Exercise aim> Find every line in the records below that holds the word "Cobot", and copy each one.

Dataset items:
+--

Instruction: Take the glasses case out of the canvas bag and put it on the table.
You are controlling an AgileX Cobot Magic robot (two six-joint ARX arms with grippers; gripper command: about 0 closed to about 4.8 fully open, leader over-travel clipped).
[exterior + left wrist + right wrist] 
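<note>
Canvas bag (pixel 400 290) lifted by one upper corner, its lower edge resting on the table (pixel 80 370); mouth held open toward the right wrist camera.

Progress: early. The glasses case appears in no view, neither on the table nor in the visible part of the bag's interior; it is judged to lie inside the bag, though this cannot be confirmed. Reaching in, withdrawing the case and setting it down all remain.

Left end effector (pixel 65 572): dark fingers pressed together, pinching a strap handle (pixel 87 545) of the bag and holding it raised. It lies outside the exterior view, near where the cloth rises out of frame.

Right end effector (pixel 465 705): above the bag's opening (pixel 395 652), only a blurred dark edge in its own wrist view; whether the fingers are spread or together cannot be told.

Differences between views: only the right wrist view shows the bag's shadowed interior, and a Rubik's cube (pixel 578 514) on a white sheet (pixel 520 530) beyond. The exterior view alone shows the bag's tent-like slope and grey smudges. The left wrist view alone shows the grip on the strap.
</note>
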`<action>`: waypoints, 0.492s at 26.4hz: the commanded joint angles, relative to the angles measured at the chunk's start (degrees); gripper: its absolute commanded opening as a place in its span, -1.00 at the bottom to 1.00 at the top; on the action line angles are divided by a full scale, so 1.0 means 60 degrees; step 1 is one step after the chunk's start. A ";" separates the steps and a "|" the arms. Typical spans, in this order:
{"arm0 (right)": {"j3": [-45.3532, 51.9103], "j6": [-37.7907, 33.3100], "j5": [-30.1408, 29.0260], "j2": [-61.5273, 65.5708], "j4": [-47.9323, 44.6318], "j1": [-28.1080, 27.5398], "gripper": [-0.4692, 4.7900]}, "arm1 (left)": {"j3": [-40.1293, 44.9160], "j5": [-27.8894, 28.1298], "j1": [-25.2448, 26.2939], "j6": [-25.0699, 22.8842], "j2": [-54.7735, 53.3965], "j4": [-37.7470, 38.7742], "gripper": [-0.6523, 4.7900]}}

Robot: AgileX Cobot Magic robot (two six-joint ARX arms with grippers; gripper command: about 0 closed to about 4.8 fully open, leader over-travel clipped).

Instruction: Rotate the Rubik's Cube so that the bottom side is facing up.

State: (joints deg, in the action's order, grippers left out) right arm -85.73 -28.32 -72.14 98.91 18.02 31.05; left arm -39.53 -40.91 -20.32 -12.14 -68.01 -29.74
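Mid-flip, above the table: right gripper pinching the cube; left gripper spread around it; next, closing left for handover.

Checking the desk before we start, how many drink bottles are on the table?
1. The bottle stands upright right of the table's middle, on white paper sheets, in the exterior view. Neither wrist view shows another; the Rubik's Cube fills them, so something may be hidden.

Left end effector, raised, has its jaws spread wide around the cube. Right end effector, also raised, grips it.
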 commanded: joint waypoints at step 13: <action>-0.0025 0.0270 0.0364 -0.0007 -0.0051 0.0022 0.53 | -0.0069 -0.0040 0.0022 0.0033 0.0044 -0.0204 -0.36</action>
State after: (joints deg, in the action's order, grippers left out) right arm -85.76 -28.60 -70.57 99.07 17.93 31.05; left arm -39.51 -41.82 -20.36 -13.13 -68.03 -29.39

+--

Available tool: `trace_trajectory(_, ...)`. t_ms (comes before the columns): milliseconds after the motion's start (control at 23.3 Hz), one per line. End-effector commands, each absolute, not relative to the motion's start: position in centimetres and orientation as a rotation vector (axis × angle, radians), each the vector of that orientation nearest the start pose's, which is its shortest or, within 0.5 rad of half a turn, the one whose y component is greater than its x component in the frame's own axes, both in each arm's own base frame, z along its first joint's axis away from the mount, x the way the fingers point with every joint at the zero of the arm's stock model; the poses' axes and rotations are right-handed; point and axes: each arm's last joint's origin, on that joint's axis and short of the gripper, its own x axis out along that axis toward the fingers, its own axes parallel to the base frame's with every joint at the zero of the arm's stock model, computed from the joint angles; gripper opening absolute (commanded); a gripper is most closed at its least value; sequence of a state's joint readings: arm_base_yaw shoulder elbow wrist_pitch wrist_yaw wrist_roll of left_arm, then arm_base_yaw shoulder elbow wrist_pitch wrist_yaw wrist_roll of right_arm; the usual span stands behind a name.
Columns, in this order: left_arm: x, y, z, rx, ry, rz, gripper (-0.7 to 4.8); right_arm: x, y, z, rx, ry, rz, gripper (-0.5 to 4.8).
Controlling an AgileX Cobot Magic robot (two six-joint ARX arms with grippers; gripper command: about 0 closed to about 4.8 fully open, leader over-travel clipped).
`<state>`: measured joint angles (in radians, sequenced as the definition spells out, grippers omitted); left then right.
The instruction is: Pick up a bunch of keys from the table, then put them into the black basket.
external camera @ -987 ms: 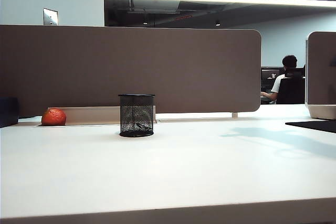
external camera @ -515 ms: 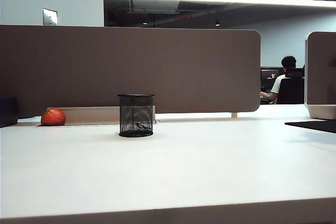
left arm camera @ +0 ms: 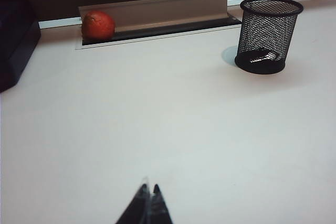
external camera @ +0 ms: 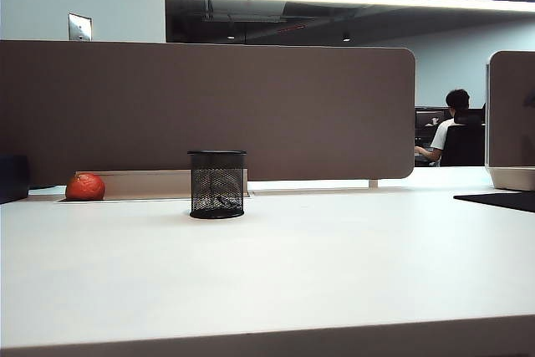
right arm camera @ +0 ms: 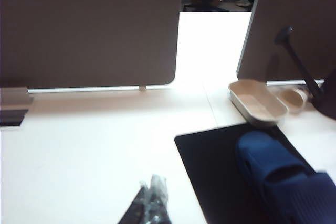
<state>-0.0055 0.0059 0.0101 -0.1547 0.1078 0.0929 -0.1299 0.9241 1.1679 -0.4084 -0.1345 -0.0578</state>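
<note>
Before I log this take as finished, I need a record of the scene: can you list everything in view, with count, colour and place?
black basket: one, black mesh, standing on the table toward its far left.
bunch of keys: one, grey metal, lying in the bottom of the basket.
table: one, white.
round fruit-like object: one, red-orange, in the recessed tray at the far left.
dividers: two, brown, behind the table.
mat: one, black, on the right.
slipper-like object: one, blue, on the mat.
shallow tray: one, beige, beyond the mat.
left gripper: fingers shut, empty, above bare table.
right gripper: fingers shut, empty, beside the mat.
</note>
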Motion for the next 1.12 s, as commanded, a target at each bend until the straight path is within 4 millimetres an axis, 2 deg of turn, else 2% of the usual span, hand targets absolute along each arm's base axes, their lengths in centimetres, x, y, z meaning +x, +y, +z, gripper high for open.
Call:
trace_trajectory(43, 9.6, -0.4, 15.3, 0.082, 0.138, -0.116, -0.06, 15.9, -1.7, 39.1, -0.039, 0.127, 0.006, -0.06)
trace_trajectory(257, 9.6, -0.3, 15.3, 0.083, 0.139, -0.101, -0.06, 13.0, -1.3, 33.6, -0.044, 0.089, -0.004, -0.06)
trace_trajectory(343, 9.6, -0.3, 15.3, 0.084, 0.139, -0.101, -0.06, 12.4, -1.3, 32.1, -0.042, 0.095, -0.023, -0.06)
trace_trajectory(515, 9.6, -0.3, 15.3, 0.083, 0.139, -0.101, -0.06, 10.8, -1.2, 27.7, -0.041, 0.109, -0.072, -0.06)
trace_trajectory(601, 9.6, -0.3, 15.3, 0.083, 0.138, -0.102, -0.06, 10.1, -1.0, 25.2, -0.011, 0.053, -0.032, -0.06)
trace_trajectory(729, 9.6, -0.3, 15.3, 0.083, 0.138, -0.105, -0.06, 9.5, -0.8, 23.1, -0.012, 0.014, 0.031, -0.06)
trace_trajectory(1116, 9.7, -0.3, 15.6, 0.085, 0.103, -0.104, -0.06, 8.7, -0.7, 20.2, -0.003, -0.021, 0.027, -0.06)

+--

Task result>
You are controlling an AgileX Cobot Magic robot (two six-joint ARX arms with grippers; gripper command: about 0 closed to about 4.8 fully open, leader over-travel clipped).
Robot: AgileX Cobot Magic robot (two six-joint ARX arms with grippers; gripper command: about 0 closed to about 4.8 fully open, leader over-travel clipped).
Controlling an AgileX Cobot Magic robot (two six-joint ARX arms with grippers; gripper command: about 0 closed to about 4.8 fully open, leader over-travel clipped).

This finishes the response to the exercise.